Le trésor (Célestine)
Je marcherais vers toi sur un trottoir mouillé de noirs et blancs pavés, jupe de satin doux et caraco turquoise. Les mèches de mes cheveux fous porteraient à leur bout des perles de pluie fraîches, et mes lèvres entrouvertes attendraient, frémissantes et buvant l’air aigri de cet automne froid, que tu viennes vers moi. Et le flot des Pontiacs bruisserait sur l’asphalte,je ne verrais que toi dans mes yeux d’amour flou. Je courrais, je courrais, j’attraperais la mort à courir comme ça sous la pluie de novembre, mais je n’écouterais pas la voix de la raison, et je courrais encore.
Tu serais sur le port, fier et lointain paysage, et le regard perdu dans la brume étouffée. La main serrant le bastingage d’un quelconque café, ténébreux et sauvage, tu ne regarderais pas dans ma direction, mais vers un point cruel de l’horizon blafard qui ne serait pas moi.
J’arriverais fourbue, éperdue, et perdue noyant dans tes yeux clairs le chagrin de mes yeux, serrant mes poings de peur que tu ne me repousses, et pourtant, au milieu d’une foule inconsistante et fade ignorant les tourments qui agitent mon âme, tu placerais soudain tes bras comme un rempart, tout autour de mon corps telle une forteresse, la chaleur d’un baiser allumerait en moi un incendie hagard.

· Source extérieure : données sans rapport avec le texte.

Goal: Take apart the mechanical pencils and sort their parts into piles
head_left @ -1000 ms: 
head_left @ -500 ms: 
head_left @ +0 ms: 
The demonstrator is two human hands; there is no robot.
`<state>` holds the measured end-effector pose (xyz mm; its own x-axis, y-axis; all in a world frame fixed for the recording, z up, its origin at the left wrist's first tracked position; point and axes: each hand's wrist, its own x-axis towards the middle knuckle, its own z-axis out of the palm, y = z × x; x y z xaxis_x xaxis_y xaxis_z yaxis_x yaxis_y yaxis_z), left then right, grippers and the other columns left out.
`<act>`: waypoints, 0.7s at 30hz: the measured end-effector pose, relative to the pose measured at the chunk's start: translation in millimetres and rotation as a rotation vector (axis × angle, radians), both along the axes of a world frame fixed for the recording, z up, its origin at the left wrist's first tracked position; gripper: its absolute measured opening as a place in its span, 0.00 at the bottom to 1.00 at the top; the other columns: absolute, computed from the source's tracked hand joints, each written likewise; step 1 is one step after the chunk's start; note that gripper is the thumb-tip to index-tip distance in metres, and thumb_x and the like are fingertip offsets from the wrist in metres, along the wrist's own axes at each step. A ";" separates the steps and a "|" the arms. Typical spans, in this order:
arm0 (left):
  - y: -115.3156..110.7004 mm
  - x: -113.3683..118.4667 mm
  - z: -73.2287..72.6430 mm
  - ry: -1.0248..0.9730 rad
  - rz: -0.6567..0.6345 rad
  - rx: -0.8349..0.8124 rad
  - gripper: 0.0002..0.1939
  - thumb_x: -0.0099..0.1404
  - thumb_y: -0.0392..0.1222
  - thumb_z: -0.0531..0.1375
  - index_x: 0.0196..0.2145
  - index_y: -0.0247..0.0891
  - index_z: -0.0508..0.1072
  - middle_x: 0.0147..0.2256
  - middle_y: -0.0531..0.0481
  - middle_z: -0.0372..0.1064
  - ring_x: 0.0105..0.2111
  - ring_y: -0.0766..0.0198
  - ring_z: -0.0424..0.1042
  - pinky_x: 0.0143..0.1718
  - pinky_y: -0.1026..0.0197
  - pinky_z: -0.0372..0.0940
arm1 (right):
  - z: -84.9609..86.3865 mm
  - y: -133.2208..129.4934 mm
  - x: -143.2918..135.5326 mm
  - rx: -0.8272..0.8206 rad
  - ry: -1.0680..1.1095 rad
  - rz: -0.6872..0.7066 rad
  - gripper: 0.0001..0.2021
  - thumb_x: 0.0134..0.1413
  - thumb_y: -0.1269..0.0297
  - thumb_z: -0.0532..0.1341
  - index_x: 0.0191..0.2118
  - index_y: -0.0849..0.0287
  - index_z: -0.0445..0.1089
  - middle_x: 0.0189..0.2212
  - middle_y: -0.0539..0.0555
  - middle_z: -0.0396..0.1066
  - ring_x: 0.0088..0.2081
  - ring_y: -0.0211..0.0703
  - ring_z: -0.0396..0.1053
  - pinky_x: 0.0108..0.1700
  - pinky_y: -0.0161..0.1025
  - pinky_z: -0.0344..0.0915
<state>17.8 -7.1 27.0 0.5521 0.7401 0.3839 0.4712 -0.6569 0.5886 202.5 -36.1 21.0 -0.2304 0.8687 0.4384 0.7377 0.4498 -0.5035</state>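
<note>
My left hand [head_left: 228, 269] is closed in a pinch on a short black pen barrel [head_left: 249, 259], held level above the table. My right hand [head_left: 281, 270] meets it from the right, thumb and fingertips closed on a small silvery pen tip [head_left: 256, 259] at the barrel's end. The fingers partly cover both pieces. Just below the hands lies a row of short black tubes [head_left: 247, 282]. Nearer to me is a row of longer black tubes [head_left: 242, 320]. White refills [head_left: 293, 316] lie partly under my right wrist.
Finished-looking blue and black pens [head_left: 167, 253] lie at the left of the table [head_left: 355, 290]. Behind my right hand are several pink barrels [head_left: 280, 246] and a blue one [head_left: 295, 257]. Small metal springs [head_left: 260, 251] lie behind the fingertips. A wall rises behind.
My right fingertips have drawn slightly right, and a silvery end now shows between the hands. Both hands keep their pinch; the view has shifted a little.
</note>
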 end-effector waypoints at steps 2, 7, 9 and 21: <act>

Elle regarde sa montre et remonte son col. Il est tard, elle sort dans le soir ordinaire. La pluie a allumé le trottoir de diamants.
Elle est seule, elle a froid. Elle a encore rêvé d'un improbable amant au carrefour des songes. C’est sa seule richesse, rêver, c'est son trésor. La vie l’a oubliée une nuit de janvier où ses beaux yeux sont morts.